New presumptive conditions have also been added that would expand benefits for Vietnam War era veterans. 

A full list of conditions that were added under the passing of the PACT Act can be found here

Filing a disability claim for a new presumptive condition

For veterans who have not filed a claim for a presumptive condition, there are options to do so online, by mail , or in person with a trained professional. 

The Director of Veteran Services for Washington County Ben Dykes says there are three important things to submit when filing:

  • Your DD214
  • A diagnosis from your doctor
  • More evidence of your condition

“It’s almost like a court case, you know building a case. In court you need to have evidence, you need to have the what.
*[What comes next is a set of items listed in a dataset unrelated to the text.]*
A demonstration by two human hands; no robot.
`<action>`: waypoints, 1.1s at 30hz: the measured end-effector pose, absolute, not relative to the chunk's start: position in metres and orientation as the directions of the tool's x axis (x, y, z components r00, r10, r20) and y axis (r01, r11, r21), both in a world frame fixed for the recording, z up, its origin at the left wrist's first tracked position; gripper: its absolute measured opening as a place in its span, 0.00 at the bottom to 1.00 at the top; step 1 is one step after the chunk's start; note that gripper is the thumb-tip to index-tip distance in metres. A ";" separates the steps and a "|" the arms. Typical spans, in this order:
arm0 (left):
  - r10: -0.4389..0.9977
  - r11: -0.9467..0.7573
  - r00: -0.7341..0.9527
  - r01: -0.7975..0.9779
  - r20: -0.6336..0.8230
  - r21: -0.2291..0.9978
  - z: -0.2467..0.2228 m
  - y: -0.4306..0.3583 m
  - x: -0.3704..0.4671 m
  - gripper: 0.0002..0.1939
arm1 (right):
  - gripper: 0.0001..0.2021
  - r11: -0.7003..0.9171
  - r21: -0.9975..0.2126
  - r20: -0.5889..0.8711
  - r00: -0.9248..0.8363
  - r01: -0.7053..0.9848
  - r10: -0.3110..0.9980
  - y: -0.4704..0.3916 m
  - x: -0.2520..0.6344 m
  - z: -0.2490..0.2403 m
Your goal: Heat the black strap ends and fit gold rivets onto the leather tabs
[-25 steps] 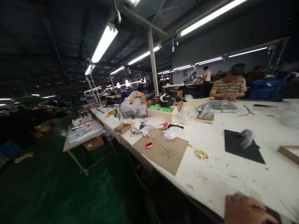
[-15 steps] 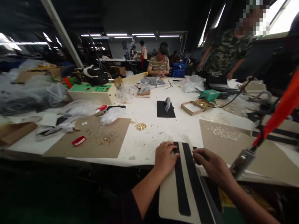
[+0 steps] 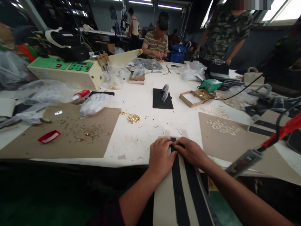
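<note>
A long beige panel with black strips [image 3: 161, 202] hangs over the table's front edge toward me, its far end resting on the table. My left hand [image 3: 162, 155] is on its left side near the far end, thumb and fingers closed about the top of the left black strip [image 3: 180, 196]. Right beside it, my right hand [image 3: 190, 152] has its thumb and forefinger pinched at the same strip end, fingertips almost touching the left hand's. Whatever sits between those fingertips is too small to make out. The right black strip [image 3: 196, 191] runs under my right wrist.
Small gold metal pieces [image 3: 133, 118] lie ahead on the white table. Brown boards hold a red tray [image 3: 49, 137] and pale rings [image 3: 222, 127]. An electric screwdriver [image 3: 244, 161] hangs at right. Beyond are a black piece [image 3: 162, 99], a cardboard box [image 3: 191, 98] and two people.
My right hand has moved left from the panel's right edge to the end of the left strip, beside my left hand. The camera view has dipped and come closer to the table.
</note>
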State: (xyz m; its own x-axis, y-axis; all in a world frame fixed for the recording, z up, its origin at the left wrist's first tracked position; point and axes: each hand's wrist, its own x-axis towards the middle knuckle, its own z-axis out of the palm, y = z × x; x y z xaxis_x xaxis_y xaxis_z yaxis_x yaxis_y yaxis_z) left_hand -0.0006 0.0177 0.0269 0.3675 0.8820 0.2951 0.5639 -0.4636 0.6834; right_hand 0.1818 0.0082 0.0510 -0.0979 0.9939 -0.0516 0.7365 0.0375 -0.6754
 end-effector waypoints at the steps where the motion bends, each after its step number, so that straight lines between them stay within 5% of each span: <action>1: 0.882 -0.463 0.369 0.563 0.293 0.685 0.027 0.018 -0.001 0.16 | 0.10 0.036 -0.667 -0.055 -0.097 0.744 0.994 0.009 0.181 0.050; 14: 0.878 -0.470 0.381 0.575 0.289 0.670 0.028 0.019 0.000 0.17 | 0.08 -0.035 -0.738 -0.039 0.008 0.674 0.999 0.009 0.179 0.061; 18: 0.874 -0.481 0.381 0.582 0.302 0.656 0.027 0.019 0.001 0.16 | 0.13 -0.030 -0.790 0.199 0.302 0.613 0.933 -0.052 0.192 0.069; 21: 0.871 -0.487 0.387 0.592 0.303 0.642 0.027 0.020 0.001 0.14 | 0.16 -0.139 -0.759 0.372 0.599 0.636 0.710 -0.111 0.217 0.069; 24: 0.866 -0.496 0.394 0.599 0.307 0.629 0.028 0.021 0.002 0.13 | 0.27 -0.399 -0.769 0.324 0.842 0.499 0.431 -0.147 0.247 0.064; 26: 0.861 -0.504 0.402 0.598 0.310 0.623 0.028 0.022 0.002 0.13 | 0.36 -0.443 -0.782 0.298 0.886 0.440 0.355 -0.151 0.264 0.060; 29: 0.859 -0.508 0.403 0.599 0.316 0.618 0.028 0.024 0.003 0.13 | 0.45 -0.402 -0.788 0.299 0.861 0.466 0.411 -0.136 0.280 0.052; 33: 0.860 -0.508 0.398 0.600 0.320 0.618 0.028 0.023 0.002 0.13 | 0.32 -0.500 -0.766 0.028 0.798 0.404 0.602 -0.116 0.284 0.041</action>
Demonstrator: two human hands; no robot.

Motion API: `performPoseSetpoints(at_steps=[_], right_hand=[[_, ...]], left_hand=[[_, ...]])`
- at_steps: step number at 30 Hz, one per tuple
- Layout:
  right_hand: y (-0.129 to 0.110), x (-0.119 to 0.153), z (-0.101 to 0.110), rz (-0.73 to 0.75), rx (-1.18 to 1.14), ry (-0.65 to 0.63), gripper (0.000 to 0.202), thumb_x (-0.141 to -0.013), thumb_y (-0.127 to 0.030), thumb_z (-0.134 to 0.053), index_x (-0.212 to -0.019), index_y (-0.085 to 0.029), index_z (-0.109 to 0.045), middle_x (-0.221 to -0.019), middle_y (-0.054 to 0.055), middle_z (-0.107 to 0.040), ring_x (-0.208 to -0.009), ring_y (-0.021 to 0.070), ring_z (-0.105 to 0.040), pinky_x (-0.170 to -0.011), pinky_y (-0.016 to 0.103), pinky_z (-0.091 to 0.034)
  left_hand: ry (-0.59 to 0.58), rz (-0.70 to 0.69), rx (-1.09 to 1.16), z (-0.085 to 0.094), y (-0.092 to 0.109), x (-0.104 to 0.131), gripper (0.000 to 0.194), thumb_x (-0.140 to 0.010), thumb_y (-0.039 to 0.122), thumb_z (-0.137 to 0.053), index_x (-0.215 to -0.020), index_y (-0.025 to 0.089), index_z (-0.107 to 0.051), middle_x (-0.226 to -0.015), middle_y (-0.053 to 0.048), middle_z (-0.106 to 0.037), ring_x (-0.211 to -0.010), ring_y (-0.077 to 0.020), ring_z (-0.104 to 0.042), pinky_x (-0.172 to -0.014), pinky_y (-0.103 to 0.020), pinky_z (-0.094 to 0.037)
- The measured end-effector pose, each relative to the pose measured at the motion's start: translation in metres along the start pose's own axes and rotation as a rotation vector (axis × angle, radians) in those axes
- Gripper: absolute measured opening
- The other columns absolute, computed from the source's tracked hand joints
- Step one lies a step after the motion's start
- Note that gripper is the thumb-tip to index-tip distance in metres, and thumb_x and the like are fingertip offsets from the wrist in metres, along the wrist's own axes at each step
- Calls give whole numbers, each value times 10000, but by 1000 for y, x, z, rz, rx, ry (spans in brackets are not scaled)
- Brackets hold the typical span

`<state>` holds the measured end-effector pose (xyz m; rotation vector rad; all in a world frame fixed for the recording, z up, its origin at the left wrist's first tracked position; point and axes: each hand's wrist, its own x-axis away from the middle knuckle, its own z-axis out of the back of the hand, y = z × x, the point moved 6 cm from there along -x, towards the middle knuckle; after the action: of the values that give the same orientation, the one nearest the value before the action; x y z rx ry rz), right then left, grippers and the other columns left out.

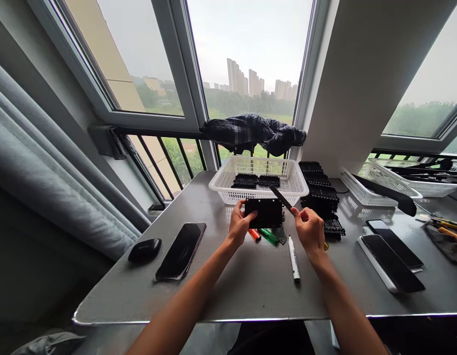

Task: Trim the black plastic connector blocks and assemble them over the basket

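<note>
A flat black rectangular part (264,213) is held up over the table by my left hand (240,223), whose thumb lies across its left end. My right hand (308,229) is closed round the handle of a dark, thin-bladed tool (282,198). The blade points up and to the left, over the part's upper right corner; whether they touch I cannot tell. Beyond my hands is a white basket (221,183) with black parts (245,180) inside. A red lighter (254,234), a green lighter (268,236) and a white marker (294,259) lie below the held part.
Black parts (319,190) are stacked right of the basket. On the table (250,296) a phone (181,250) and a black mouse (144,250) lie left, more phones (393,263) right. White baskets (367,190) and loose tools (444,223) stand or lie farther right.
</note>
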<state>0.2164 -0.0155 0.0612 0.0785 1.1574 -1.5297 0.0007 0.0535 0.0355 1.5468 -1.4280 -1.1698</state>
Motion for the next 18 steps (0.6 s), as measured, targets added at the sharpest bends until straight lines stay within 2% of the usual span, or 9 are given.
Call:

You’re the who, but you need to have the what and the when and the why to put that case together and file a successful claim at the VA,” Dykes said.

Dykes urges veterans to get their claims filed as soon as possible with these criteria, so they can be processed quickly and accepted.

“If you know a veteran that has something like this, urge them to come and talk to us. If you know a surviving spouse of a veteran, urge them to come and talk to us, especially if you think that it’s a condition that may be they’re related to,” Dykes said.

The U.S. Department of Veterans Affairs (VA) explains more steps in filing a disability claim on their website

PACT Act related benefits will be processed starting in January of 2023, according to the VA. All veterans and survivors are encouraged to file for benefits now. This will help to prevent the backdating of benefits that would otherwise occur if claims are filed next year.